== YOUR INSTRUCTIONS ==
Keep the wording of every entry intact in your copy, and omit the pictures.

:: INFORMATION SHOWN

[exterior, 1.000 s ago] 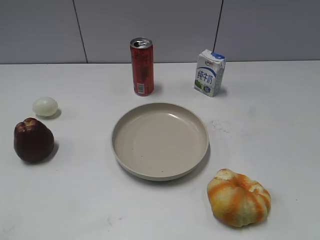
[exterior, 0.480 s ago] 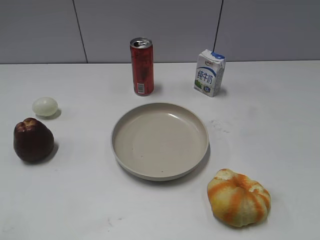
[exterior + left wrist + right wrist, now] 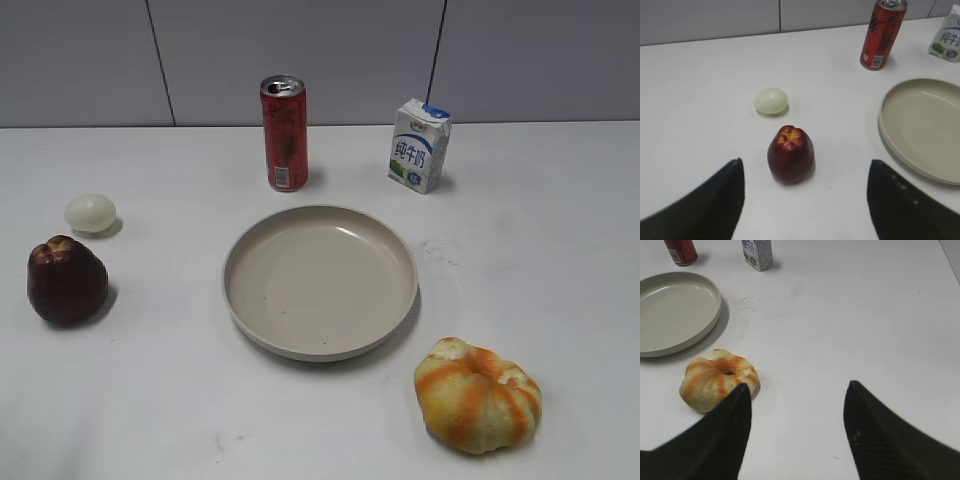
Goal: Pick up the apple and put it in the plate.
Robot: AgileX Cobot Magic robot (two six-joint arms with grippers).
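White table point(image 3: 560, 250), a bit scuffed. Plate point(image 3: 320, 281) sits in the middle, empty. Apple point(image 3: 66, 280) over on the left with an egg-like ball point(image 3: 90, 213) just behind it. Red can point(image 3: 284, 133) and milk carton point(image 3: 419, 146) stand at the back, orange pumpkin thing point(image 3: 478, 395) front right.

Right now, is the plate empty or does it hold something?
Empty. The plate shows only its bare beige inside; the apple stands apart on the table, left of it.
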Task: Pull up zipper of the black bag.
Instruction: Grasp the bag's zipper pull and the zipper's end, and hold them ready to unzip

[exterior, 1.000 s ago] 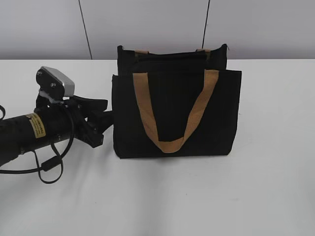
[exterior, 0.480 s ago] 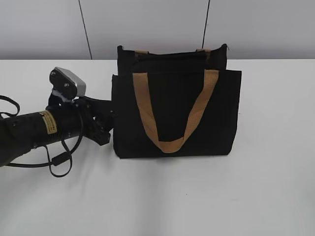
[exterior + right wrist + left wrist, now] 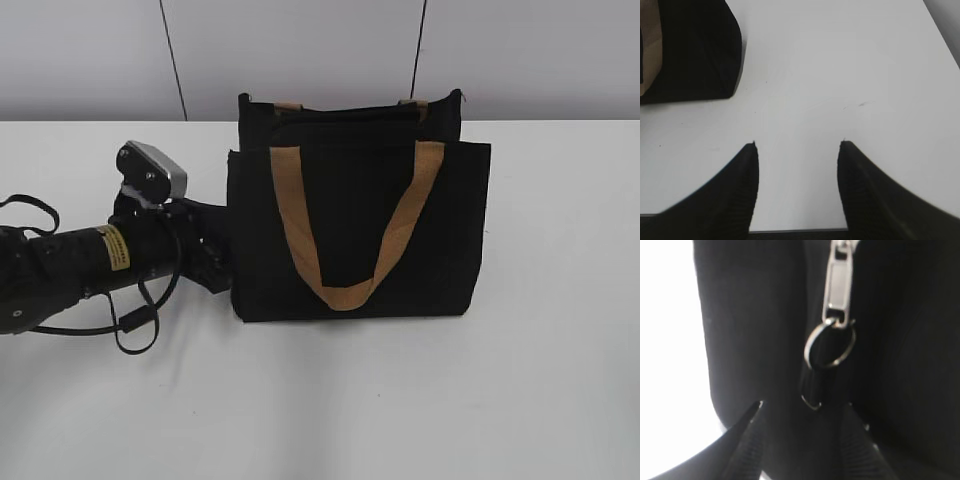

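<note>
The black bag stands upright in the middle of the white table, its tan handle hanging down the front. My left gripper is at the bag's left side. In the left wrist view the silver zipper slider with its ring pull and black fabric tail lies just ahead of the left gripper. The jaws are open and the tail's end sits between the fingertips. My right gripper is open and empty over bare table, with a corner of the bag to its upper left.
The white table stretches in front of and to the right of the bag. A grey wall stands behind it. The left arm's cable loops down onto the table. The table's near edge shows under the right gripper.
My left arm has moved right, bringing its gripper up against the bag's left side. The bag has not moved.
</note>
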You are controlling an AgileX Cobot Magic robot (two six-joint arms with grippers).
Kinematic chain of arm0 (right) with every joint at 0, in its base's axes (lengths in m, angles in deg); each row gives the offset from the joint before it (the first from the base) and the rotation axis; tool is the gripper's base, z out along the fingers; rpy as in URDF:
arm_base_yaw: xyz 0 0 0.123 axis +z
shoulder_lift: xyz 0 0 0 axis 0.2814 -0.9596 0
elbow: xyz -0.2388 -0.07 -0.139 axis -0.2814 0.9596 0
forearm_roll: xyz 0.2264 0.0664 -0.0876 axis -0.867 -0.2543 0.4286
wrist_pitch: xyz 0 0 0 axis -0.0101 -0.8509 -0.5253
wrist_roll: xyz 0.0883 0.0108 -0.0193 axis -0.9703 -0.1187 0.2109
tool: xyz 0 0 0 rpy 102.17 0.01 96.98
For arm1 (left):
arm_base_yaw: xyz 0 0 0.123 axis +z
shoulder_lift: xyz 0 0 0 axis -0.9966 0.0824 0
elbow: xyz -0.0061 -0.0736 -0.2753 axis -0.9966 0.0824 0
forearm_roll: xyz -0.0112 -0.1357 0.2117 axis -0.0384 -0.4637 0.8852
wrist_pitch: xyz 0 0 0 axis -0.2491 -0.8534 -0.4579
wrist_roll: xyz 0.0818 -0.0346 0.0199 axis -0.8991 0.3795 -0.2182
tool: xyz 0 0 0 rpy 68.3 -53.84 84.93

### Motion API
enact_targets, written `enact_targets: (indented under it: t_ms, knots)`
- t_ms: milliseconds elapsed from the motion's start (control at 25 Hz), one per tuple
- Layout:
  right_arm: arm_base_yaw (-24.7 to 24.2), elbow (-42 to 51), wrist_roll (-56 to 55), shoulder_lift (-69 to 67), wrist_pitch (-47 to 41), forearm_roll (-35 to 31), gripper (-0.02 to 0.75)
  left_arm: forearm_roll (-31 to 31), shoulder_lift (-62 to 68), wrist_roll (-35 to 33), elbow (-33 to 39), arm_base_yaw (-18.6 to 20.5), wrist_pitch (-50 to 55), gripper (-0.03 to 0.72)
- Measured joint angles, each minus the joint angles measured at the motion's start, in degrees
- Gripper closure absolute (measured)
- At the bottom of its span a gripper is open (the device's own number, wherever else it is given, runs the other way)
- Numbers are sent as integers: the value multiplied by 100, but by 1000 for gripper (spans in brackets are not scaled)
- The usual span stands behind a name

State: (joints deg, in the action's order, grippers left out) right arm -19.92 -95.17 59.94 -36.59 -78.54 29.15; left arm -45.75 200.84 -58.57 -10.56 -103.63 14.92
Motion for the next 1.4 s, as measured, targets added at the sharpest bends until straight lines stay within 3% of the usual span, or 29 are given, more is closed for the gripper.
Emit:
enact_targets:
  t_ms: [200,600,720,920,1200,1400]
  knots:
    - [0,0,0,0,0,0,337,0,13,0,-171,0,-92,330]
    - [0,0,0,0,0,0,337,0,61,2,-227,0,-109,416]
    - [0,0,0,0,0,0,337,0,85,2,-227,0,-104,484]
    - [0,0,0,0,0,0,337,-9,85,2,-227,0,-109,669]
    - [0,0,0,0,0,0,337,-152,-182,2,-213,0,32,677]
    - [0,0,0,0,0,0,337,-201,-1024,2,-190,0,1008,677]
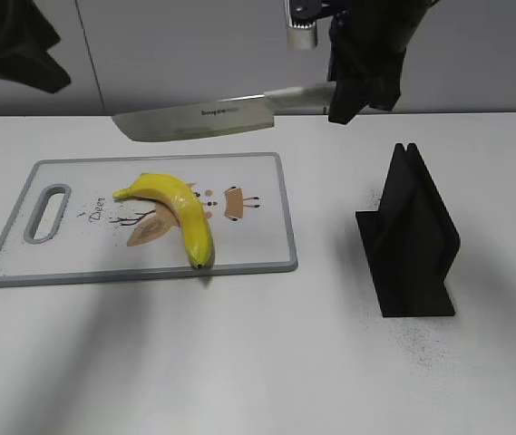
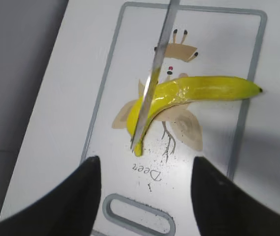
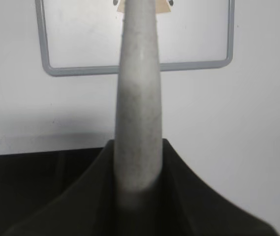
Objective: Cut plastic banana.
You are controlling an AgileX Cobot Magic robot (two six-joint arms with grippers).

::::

== PROBLEM SOLUTION ==
[exterior, 1.000 s ago] 
[exterior, 0.480 s ago] 
[exterior + left wrist + right wrist, now] 
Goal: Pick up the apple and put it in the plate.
Robot: AgileX Cobot Magic robot (two six-joint arms with grippers).
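White table point(image 3: 560, 250), a bit scuffed. Plate point(image 3: 320, 281) sits in the middle, empty. Apple point(image 3: 66, 280) over on the left with an egg-like ball point(image 3: 90, 213) just behind it. Red can point(image 3: 284, 133) and milk carton point(image 3: 419, 146) stand at the back, orange pumpkin thing point(image 3: 478, 395) front right.

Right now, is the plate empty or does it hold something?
Empty. The plate shows only its bare beige inside; the apple stands apart on the table, left of it.
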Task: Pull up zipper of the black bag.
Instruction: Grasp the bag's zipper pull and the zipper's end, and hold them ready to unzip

[exterior, 1.000 s ago] 
[exterior, 0.480 s ago] 
[exterior + right wrist + left wrist, now] 

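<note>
The black bag stands upright in the middle of the white table, its tan handle hanging down the front. My left gripper is at the bag's left side. In the left wrist view the silver zipper slider with its ring pull and black fabric tail lies just ahead of the left gripper. The jaws are open and the tail's end sits between the fingertips. My right gripper is open and empty over bare table, with a corner of the bag to its upper left.
The white table stretches in front of and to the right of the bag. A grey wall stands behind it. The left arm's cable loops down onto the table. The table's near edge shows under the right gripper.
My left arm has moved right, bringing its gripper up against the bag's left side. The bag has not moved.
</note>
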You are controlling an AgileX Cobot Magic robot (two six-joint arms with grippers).
Kinematic chain of arm0 (right) with every joint at 0, in its base's axes (lengths in m, angles in deg); each row gives the offset from the joint before it (the first from the base) and the rotation axis; tool is the gripper's base, z out along the fingers; rpy as in URDF:
arm_base_yaw: xyz 0 0 0.123 axis +z
shoulder_lift: xyz 0 0 0 axis 0.2814 -0.9596 0
elbow: xyz -0.2388 -0.07 -0.139 axis -0.2814 0.9596 0
forearm_roll: xyz 0.2264 0.0664 -0.0876 axis -0.867 -0.2543 0.4286
wrist_pitch: xyz 0 0 0 axis -0.0101 -0.8509 -0.5253
wrist_roll: xyz 0.0883 0.0108 -0.0193 axis -0.9703 -0.1187 0.2109
tool: xyz 0 0 0 rpy 102.17 0.01 96.98
For arm1 (left):
arm_base_yaw: xyz 0 0 0.123 axis +z
shoulder_lift: xyz 0 0 0 axis -0.9966 0.0824 0
elbow: xyz -0.0061 -0.0736 -0.2753 axis -0.9966 0.0824 0
forearm_roll: xyz -0.0112 -0.1357 0.2117 axis -0.0384 -0.4637 0.8852
wrist_pitch: xyz 0 0 0 axis -0.2491 -0.8534 -0.4579
wrist_roll: xyz 0.0818 -0.0346 0.0199 axis -0.8991 0.3795 -0.2182
tool: xyz 0 0 0 rpy 68.3 -53.84 84.93

### Motion API
enact_targets, written `enact_targets: (indented under it: t_ms, knots)`
- t_ms: milliseconds elapsed from the motion's start (control at 25 Hz), one per tuple
- Layout:
  right_arm: arm_base_yaw (-24.7 to 24.2), elbow (-42 to 51), wrist_roll (-56 to 55), shoulder_lift (-69 to 67), wrist_pitch (-47 to 41), forearm_roll (-35 to 31), gripper (-0.02 to 0.75)
  left_arm: forearm_roll (-31 to 31), shoulder_lift (-62 to 68), wrist_roll (-35 to 33), elbow (-33 to 39), arm_base_yaw (-18.6 to 20.5), wrist_pitch (-50 to 55), gripper (-0.03 to 0.72)
- Measured joint angles, each minus the joint angles measured at the motion's start, in degrees
- Gripper closure absolute (measured)
- At the bottom of its span a gripper is open (the device's own number, wherever else it is given, runs the other way)
- Numbers are sent as integers: the value multiplied by 100, but by 1000 for gripper (spans in brackets are not scaled)
- The usual span stands behind a name

State: (joints deg, in the action's order, grippers left out) right arm -19.92 -95.17 59.94 -36.59 -78.54 29.15; left arm -45.75 200.84 -58.57 -10.56 -103.63 14.92
Motion for the next 1.4 s, as measured, targets added at the sharpest bends until straight lines stay within 3% of the usual span, or 29 are given, more is closed for the gripper.
Emit:
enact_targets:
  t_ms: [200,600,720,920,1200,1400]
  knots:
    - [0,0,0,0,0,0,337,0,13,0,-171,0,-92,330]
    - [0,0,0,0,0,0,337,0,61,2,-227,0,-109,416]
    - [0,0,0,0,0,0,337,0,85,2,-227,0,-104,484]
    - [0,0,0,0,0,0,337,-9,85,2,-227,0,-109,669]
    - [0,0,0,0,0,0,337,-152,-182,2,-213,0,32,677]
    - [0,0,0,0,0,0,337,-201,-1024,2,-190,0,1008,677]
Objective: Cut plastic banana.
You are controlling an AgileX Cobot Magic robot (two six-joint arms with grippers).

For this exercise, nothing more remains to be done.